Так задолго до официального объявления началась настоящая война, которая идеально подходила Октавиану: война идей, а не оружия. Он должен повести единоличную борьбу с Антонием. «Италия» и «Цезарь» должны стать синонимами; чтобы способствовать этому, Октавиан принялся вселять в италийцев чувство гордости своей национальной принадлежностью. Заметьте, я не говорю «римляне»: это слово ни в малейшей степени не отражало мысль Октавиана, который представлял Италию как единый организм, а его стратегия и заключалась в том, чтобы донести эту мысль до народа и неразрывно связать себя с ним. В самом Риме он и Агриппа, по большей части на свой собственный счёт, затеяли программу общественного строительства, чтобы украсить город, а Меценат позаботился о том, чтобы каждый знал, откуда идут деньги, хотя сами благодетели были очень скромны. Октавиан также начал исподволь внушать уважение к традиционной религии, восстанавливая древние храмы, делая дорогие пожертвования духовенству.
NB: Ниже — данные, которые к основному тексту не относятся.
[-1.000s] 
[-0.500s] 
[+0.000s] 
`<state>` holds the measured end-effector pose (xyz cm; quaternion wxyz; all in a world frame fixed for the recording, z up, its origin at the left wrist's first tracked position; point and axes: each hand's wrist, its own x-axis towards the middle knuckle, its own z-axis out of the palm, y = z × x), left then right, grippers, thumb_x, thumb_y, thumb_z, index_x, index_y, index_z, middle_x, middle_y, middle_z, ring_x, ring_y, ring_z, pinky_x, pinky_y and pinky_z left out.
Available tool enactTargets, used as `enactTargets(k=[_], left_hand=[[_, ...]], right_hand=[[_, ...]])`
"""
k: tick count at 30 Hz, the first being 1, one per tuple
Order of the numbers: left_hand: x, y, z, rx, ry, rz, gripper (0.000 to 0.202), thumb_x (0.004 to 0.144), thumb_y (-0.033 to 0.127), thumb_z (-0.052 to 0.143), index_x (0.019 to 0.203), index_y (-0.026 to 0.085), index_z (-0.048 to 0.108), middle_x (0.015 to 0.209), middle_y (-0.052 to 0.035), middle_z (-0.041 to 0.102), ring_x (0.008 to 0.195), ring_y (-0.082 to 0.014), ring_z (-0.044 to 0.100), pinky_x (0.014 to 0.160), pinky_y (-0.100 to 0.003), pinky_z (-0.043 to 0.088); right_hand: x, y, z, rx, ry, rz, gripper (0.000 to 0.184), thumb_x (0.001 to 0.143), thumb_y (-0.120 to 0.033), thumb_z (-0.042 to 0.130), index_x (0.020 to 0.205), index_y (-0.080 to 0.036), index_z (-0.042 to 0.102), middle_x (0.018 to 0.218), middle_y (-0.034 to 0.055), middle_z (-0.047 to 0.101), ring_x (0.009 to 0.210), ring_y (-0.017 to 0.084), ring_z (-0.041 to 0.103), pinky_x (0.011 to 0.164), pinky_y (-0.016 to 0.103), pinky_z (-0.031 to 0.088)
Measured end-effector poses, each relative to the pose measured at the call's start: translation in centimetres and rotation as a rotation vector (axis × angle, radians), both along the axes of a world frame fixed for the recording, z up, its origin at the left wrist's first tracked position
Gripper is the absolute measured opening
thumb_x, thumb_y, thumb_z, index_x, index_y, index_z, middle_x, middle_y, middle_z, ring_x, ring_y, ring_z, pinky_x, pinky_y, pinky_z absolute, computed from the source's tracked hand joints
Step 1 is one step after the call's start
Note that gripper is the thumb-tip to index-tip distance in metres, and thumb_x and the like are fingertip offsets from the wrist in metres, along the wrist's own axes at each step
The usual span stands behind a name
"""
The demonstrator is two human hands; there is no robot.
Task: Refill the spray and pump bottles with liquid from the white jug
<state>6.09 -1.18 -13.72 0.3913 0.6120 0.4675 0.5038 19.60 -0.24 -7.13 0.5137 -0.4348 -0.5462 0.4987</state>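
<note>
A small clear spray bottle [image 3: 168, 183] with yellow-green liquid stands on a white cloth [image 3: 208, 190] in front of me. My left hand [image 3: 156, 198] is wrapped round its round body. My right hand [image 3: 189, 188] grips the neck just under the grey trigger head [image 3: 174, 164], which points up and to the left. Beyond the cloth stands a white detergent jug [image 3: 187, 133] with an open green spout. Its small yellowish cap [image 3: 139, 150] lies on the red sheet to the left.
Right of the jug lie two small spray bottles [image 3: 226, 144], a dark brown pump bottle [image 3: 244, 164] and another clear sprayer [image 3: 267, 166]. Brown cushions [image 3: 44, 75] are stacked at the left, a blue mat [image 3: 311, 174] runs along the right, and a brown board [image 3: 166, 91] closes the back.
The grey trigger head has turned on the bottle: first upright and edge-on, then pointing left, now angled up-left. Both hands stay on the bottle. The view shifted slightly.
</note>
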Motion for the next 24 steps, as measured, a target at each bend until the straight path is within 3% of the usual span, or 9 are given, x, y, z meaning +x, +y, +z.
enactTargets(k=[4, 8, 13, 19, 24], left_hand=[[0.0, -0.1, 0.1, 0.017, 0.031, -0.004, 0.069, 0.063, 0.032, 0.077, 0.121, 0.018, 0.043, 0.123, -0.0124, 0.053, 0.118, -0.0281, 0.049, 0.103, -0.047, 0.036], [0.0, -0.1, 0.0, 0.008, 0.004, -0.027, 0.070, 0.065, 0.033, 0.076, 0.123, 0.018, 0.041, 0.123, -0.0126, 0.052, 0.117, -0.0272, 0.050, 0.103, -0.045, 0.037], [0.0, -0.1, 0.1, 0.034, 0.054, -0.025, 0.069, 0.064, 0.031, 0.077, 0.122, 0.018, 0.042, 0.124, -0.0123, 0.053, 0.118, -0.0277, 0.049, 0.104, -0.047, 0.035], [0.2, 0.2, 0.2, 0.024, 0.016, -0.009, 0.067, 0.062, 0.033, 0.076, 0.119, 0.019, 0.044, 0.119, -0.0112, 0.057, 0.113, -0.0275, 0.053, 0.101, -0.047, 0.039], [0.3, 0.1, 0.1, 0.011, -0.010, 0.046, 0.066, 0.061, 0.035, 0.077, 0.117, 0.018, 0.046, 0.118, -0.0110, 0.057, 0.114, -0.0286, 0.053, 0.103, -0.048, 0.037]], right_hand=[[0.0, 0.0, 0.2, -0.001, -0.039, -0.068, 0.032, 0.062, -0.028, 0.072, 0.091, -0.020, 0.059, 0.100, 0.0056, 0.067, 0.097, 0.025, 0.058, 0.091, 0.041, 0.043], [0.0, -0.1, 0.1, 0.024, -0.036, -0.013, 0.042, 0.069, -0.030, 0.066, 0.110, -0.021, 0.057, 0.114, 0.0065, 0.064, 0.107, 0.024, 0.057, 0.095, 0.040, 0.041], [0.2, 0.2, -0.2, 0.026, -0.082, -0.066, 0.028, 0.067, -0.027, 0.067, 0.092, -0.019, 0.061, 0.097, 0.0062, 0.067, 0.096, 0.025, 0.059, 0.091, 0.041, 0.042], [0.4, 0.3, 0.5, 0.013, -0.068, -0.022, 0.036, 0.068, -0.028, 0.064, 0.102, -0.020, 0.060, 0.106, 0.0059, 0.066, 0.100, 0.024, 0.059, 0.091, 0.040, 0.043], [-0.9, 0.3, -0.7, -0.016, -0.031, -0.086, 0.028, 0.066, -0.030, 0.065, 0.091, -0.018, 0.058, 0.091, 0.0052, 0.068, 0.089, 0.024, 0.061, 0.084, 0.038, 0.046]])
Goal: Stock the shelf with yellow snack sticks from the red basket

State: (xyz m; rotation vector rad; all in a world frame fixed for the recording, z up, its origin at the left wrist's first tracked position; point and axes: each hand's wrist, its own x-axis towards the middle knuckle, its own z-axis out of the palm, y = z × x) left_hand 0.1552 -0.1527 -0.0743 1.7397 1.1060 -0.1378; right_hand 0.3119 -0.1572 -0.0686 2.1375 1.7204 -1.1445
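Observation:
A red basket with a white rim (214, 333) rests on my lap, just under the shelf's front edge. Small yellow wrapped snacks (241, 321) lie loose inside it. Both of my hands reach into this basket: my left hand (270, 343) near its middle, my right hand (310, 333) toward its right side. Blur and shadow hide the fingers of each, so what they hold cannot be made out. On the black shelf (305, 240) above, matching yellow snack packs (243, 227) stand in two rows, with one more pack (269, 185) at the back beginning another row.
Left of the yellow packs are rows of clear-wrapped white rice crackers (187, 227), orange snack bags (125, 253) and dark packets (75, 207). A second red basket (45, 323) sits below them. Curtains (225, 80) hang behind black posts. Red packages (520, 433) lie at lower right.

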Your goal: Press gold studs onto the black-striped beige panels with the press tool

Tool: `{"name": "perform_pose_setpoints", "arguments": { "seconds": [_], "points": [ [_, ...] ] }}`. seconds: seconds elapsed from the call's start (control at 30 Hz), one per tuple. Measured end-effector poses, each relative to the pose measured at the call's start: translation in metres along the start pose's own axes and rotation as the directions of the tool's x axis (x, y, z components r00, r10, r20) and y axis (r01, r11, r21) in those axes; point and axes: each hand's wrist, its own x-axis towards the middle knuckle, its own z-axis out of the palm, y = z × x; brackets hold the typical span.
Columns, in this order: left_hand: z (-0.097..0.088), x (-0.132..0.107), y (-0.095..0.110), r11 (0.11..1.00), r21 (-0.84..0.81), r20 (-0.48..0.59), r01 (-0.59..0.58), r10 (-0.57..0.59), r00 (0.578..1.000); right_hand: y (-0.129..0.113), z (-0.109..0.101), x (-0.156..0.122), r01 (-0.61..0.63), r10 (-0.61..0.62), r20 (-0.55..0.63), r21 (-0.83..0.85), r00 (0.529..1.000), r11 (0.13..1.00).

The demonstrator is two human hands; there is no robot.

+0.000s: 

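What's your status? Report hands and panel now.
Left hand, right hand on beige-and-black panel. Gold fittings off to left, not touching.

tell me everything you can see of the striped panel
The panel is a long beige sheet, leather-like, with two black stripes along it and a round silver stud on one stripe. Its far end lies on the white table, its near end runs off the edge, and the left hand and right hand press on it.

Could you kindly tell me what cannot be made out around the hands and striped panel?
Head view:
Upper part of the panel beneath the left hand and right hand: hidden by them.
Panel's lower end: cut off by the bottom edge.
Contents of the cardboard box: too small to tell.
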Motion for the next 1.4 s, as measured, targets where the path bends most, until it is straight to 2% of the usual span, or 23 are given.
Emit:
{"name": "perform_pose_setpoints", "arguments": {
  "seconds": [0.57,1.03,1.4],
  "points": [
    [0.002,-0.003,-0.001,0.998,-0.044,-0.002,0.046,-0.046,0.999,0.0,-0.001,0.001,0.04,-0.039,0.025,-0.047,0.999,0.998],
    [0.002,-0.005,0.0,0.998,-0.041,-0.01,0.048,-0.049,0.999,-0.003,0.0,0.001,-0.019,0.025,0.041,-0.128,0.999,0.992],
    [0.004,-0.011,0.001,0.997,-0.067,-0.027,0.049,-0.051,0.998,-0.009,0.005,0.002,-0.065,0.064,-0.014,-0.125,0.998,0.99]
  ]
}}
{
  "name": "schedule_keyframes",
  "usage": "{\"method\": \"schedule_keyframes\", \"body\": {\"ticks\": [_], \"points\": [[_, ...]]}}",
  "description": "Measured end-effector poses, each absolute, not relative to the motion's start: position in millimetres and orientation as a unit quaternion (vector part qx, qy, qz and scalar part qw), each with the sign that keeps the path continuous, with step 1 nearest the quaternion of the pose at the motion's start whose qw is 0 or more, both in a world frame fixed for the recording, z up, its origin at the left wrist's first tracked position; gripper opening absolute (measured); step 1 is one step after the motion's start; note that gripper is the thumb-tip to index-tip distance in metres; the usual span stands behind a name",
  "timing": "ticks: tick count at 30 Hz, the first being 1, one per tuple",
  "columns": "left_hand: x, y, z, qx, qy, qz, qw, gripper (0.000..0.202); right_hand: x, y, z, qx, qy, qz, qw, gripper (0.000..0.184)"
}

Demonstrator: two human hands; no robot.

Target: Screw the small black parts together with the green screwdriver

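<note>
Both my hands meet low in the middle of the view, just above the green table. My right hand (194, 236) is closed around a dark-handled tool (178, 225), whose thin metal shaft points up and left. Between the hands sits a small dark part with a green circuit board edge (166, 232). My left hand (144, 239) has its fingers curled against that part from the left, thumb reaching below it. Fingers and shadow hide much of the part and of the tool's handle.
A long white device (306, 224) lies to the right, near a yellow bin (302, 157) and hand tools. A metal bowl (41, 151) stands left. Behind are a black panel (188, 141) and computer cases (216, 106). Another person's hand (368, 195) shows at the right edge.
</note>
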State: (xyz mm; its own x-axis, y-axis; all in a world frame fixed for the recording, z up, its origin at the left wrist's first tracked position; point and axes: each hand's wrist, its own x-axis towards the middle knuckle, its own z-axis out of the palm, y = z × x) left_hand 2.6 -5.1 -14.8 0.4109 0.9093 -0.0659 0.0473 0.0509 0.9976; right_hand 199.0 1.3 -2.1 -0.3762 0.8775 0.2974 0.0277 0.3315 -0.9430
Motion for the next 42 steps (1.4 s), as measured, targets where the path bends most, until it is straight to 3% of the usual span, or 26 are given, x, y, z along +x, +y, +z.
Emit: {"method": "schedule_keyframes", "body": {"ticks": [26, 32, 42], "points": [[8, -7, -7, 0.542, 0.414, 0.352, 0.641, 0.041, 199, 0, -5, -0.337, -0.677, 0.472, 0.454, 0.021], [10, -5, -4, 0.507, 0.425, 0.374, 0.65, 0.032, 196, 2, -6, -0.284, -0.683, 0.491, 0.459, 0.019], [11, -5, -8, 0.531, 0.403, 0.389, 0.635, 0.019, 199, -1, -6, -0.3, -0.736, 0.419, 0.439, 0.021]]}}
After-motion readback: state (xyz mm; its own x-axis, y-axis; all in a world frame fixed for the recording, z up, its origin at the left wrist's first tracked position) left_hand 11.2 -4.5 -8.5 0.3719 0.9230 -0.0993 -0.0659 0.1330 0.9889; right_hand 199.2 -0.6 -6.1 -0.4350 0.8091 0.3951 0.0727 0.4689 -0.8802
Запрещая в городе восточные религии, он, по существу, проводил границу между «Италией» и «Цезарем», с одной стороны, и «востоком» и «Антонием» — с другой.
Представьте себе художника, который хочет написать картину, которую нужно повесить на стене так, чтобы она висела высоко над головами, но в то же время была хорошо видна и понятна снизу. Прежде всего он упростит сюжет, сведя его до одних только главных элементов. Затем выстроит их в линию: грубые образы, лишённые деталей, не сбивающие с толку своей сложностью, — возможно даже искажённые с учётом угла зрения. Наконец, раскрашивает в основные цвета, без полутонов, не смешивая краски, или просто делает их черно-белыми. Если снять такую картину со стены и рассмотреть с близкого расстояния, то она покажется нелепой детской мазнёй, которая раздражает отсутствием утончённости и неумением рисовать. Верните её туда, где ей положено висеть, и она поистине поразит вас больше, чем работы Зевксида [203] .
203
Зевксид — греческий живописец V—IV вв. до н.э. из Гераклеи (Южная Италия). Отличительной чертой творчества Зевксида было умение тонко характеризовать божества — персонификации стихий, например Пана, Борея или Марсия.